We don't have a connector for flat binary records or plain HDFS, but you can take a look at the Hive connector here: https://github.com/facebook/presto/tree/master/presto-hive/s...

We're also working on a example connector that can read from files/urls. We should have that code up soon.

Congrats on open sourcing this. It sounds really great and I'm excited to get a chance to play with it.

Do you think this would be a decent candidate for click stream analysis?

Thanks! Presto supports arbitrary SQL including some basic window functions (full support is on our roadmap). I've used window functions at previous companies with commercial data warehouses to do some basic click stream analysis: http://prestodb.io/docs/current/functions/window.html

We have over a thousand employees in Facebook using it daily for anything you can imagine, so I recommend trying it and letting us know what you find useful and how it can be improved.

Is there any benefit to use Presto on top of Riak or ElasticSearch (assuming someone writes the required connectors)? What are the main differences there?

The benefits would be that you could query them using full ANSI SQL and could join them with other data sources such as Hive. One of the benefits of Presto's connector architecture is that it allows queries across multiple disparate data sources (after the someone writes the connectors).

What are the access paths that presto uses (full scan, range scan, skip scan, ...)? Does it understand indexes?

Presto supports full scan right now, but pushes down key value equality pairs to the connectors for additional connector side pruning (e.g. partitions in Hive). The engine itself will also do some additional partition pruning at planning time with the partitions returned by the connector.

We currently have a pull request open right now that will allow range predicates to be be pushed into the connectors.
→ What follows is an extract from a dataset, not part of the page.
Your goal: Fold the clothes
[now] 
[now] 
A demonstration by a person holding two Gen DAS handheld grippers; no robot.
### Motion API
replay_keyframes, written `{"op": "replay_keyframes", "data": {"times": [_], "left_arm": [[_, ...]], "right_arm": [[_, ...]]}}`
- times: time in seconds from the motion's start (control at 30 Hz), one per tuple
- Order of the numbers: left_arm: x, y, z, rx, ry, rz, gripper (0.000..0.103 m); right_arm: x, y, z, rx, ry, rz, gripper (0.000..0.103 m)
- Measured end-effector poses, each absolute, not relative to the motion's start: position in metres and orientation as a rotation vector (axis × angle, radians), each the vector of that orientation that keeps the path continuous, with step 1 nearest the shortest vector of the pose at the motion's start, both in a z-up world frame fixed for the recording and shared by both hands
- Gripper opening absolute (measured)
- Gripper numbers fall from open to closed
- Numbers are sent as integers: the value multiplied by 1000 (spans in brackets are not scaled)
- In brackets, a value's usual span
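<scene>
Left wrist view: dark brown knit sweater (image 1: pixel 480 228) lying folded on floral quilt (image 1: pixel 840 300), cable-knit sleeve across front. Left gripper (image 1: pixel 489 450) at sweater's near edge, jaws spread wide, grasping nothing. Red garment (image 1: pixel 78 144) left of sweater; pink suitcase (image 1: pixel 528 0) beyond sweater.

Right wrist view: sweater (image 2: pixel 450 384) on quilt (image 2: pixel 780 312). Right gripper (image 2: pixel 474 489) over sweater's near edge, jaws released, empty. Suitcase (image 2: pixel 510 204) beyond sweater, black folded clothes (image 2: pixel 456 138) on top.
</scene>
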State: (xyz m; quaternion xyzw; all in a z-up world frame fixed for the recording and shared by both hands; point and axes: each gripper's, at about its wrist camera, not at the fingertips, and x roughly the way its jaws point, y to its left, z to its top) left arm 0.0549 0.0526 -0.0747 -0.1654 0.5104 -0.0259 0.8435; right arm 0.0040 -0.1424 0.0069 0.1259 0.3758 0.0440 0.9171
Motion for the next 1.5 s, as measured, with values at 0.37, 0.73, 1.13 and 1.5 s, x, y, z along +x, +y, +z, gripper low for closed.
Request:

This will allow connectors the ability to implement range/skip scans.

The core presto engine does not take advantage of indexes right now.

Is Presto meant mainly for ad hoc internal analysis or is it fast enough for user-facing features as well?

Presto is designed for OLAP type workloads and is thus primarily used heavily internally at Facebook for data analysis and reporting. It won't be replacing traditional databases (like mysql) that are typically used for user-facing features, but may be suitable for serving user-facing traffic doing OLAP type queries such as generating dashboards. We are actually looking into doing something like that right now for Facebook.

Can it be installed and played around with on the virtual machine cloudera provides for hadoop?

Wow, I didn't realize they had a VM image available. We haven't tried it, but there's no reason why it wouldn't work. Try it and let us know!

Are you looking for interns?

Facebook is always looking for interns and has a great intern program. See https://www.facebook.com/careers/department?dept=interns&req...

Thanks for the link, I'll try that. At the career fairs, the recruiters have indicated they filter out people like me who aren't juniors in college, so I'm so looking for someone on the inside to help me get past this barrier.

I do a bunch of on-campus recruiting at Facebook.

For freshmen we recommend FBU: https://www.facebook.com/careers/university/fbu

Everyone else should check out regular internships or new grad positions: https://www.facebook.com/careers/university

Is the problem that you're younger than that or older than that?

In the case that you're younger, at Google, we offer something called Engineering Practicum internships. In this program, you get paired up with another freshman or sophomore, and work on an intern project together.


Feel free to email me if you're interested in this. I'm doing some heavy data analysis and would be more than happy to host some interns next summer.

As an Eng Practicum alum, I can't recommend this internship enough. You'll write code that matters, learn a ton about 'real-world' engineering at scale, and meet some amazing people.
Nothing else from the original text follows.